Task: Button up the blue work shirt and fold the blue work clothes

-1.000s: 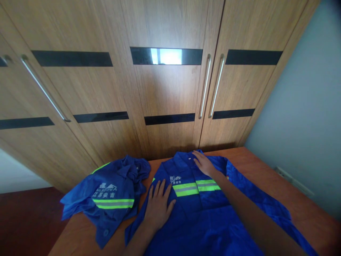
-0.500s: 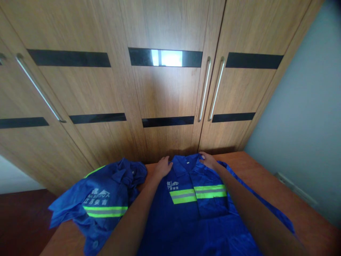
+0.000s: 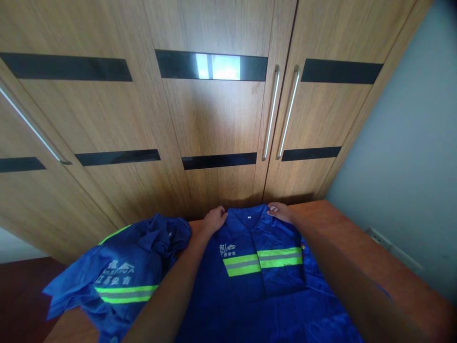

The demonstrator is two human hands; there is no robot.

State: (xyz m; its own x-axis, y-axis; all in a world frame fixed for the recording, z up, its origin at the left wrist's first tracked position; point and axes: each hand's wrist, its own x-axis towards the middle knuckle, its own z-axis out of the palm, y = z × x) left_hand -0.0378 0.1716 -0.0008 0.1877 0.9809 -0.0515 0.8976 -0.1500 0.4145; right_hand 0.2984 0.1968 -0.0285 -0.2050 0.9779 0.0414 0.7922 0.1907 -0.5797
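Note:
A blue work jacket (image 3: 246,295) with green-and-grey reflective strips lies front side up, its collar toward the wardrobe. My left hand (image 3: 215,219) pinches the jacket at the left end of the collar. At the collar's right end, my right hand (image 3: 280,212) has its fingers closed on the fabric. Between the hands the collar looks spread, with a small white label inside. A second blue jacket (image 3: 132,267), crumpled and bearing a white print, lies to the left of my left forearm.
The jackets lie on an orange-brown surface (image 3: 342,238). Behind it stands a wooden wardrobe (image 3: 221,119) with black strips and long metal handles. A grey wall (image 3: 403,157) with a socket strip (image 3: 392,250) is on the right.
Both hands remain at the collar, which is now pulled straighter. The fingers of my left hand have closed more on the fabric. The view has shifted slightly.

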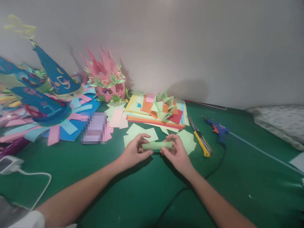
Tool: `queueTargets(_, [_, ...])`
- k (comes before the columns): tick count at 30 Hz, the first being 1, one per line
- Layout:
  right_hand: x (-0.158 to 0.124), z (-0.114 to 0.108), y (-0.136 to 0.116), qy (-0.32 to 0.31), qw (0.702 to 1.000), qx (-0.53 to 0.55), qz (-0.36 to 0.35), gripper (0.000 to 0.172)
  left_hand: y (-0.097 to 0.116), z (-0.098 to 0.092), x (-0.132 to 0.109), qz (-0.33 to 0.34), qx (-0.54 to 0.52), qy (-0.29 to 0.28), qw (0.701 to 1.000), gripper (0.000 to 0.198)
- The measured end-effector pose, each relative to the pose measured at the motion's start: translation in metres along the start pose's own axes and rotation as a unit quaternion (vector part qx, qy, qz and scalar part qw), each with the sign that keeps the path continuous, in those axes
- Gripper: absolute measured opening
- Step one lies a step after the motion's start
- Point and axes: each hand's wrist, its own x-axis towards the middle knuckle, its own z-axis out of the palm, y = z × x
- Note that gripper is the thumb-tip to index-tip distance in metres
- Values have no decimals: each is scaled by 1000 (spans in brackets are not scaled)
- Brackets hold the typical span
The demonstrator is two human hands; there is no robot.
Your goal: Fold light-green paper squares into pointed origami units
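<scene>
Green surface (133,190) is pretty packed: stack of coloured paper sheets (142,109), loose light green squares (140,131), a yellow utility knife (201,139), a blue glue gun (217,129), blue paper cones (54,76), and a white charger (9,164) at the left edge.

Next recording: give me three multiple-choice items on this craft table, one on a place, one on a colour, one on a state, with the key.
1. Where is the yellow-handled utility knife?
A. right of the right hand
B. under the blue paper cones
C. on the white charger

2. What colour is the rolled paper tube?
A. pink
B. light green
C. orange

3. How is the tube held?
A. lying free
B. left hand only
C. both hands, one grip per end

Key: 1 A, it lies beside the blue glue gun; 2 B, pale green shows; 3 C, fingers close on both ends.
</scene>
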Motion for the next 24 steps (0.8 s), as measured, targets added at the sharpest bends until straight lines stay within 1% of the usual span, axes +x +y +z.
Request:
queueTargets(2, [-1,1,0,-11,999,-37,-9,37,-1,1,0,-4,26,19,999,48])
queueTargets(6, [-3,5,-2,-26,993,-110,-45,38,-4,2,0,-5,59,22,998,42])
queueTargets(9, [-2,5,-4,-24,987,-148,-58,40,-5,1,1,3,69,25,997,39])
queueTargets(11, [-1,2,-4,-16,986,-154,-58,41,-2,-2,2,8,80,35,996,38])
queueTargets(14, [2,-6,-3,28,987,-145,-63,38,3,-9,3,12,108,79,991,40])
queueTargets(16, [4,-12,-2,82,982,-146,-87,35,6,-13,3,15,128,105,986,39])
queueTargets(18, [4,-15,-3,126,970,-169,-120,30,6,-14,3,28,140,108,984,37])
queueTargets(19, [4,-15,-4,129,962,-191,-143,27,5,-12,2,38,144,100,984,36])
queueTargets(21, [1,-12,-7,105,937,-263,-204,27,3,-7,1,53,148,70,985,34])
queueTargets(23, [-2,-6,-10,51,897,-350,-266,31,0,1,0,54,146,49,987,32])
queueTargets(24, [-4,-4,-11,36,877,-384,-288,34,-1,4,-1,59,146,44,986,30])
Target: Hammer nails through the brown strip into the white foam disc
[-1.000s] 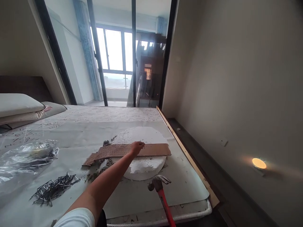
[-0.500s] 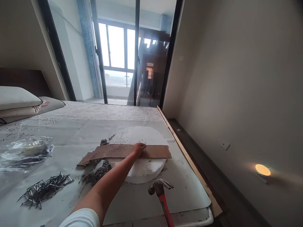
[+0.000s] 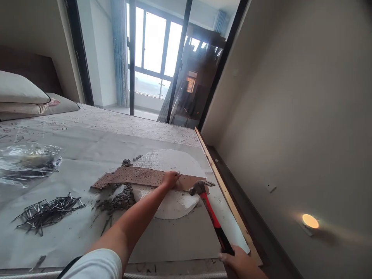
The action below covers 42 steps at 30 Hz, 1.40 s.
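Note:
A brown perforated board [image 3: 136,176] lies across a round white foam disc [image 3: 171,161] on the paper-covered bed. My left hand [image 3: 170,179] rests on the board near its right part, fingers pinched together on something too small to name. At the bottom right my right hand [image 3: 238,262] grips the black end of a red-handled claw hammer [image 3: 209,212]. The hammer's steel head hovers just right of my left hand, over the board's right end.
A pile of loose nails [image 3: 46,211] lies at the left, with a clear plastic bag [image 3: 27,161] behind it. Grey rubble [image 3: 117,201] sits by the board. A wooden strip [image 3: 222,186] runs along the bed's right edge, by the wall. Pillows [image 3: 20,95] lie far left.
My right hand has come into view and the hammer has swung up and forward, its head now beside my left hand. The view has tilted and shifted left.

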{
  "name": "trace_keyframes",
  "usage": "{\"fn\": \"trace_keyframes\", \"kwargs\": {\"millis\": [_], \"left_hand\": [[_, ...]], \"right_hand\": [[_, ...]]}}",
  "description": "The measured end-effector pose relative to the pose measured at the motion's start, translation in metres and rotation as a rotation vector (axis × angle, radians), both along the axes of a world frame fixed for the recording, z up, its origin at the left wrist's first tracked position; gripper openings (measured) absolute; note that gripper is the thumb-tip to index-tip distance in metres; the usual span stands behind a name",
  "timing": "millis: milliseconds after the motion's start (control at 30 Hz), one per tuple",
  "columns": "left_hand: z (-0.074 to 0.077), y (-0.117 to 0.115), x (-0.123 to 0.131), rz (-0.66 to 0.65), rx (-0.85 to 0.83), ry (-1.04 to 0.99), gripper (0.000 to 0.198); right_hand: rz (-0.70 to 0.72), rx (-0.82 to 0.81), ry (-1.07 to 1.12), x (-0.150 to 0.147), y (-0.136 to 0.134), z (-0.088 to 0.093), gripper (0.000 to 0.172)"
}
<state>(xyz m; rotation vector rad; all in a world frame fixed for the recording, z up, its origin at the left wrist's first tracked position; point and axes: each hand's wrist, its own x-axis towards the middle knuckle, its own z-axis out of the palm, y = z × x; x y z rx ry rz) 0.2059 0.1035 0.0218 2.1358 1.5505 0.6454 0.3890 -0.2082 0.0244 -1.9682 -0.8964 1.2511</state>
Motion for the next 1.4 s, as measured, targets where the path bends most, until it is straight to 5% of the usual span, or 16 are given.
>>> {"fn": "trace_keyframes", "kwargs": {"millis": [167, 333, 433, 733, 1033, 1267, 1400], "left_hand": [[-0.002, -0.002, -0.002, 0.003, 0.0, 0.021, 0.033], [-0.004, -0.002, -0.001, -0.021, -0.012, 0.065, 0.036], [-0.003, -0.003, -0.001, -0.024, -0.008, 0.068, 0.036], [-0.004, -0.006, -0.001, 0.009, -0.013, 0.105, 0.037], [-0.008, -0.005, -0.002, -0.025, 0.018, 0.088, 0.033], [-0.003, -0.008, -0.002, -0.039, 0.022, 0.083, 0.035], [-0.003, -0.009, -0.001, -0.032, 0.016, 0.111, 0.034]], "right_hand": [[0.149, -0.121, 0.181, 0.0, 0.054, 0.036, 0.023], [0.129, 0.005, 0.052, -0.011, 0.087, 0.092, 0.023], [0.158, 0.032, 0.032, -0.023, 0.103, 0.11, 0.021], [0.245, -0.124, 0.082, -0.04, 0.116, 0.073, 0.024], [0.103, 0.054, 0.074, -0.034, 0.125, 0.1, 0.024], [0.141, -0.105, 0.056, -0.044, 0.118, 0.082, 0.021], [0.115, -0.025, 0.008, -0.036, 0.122, 0.094, 0.016]]}}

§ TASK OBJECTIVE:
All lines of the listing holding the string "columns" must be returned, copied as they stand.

§ SOLUTION TO THIS EXERCISE:
- k (comes before the columns): tick count at 30 Hz, the first being 1, one per line
  "columns": "left_hand: z (-0.074 to 0.077), y (-0.117 to 0.115), x (-0.123 to 0.131), rz (-0.66 to 0.65), rx (-0.85 to 0.83), ry (-1.04 to 0.99), gripper (0.000 to 0.198); right_hand: rz (-0.70 to 0.72), rx (-0.82 to 0.81), ry (-1.07 to 1.12), x (-0.150 to 0.147), y (-0.136 to 0.134), z (-0.088 to 0.093), gripper (0.000 to 0.172)"

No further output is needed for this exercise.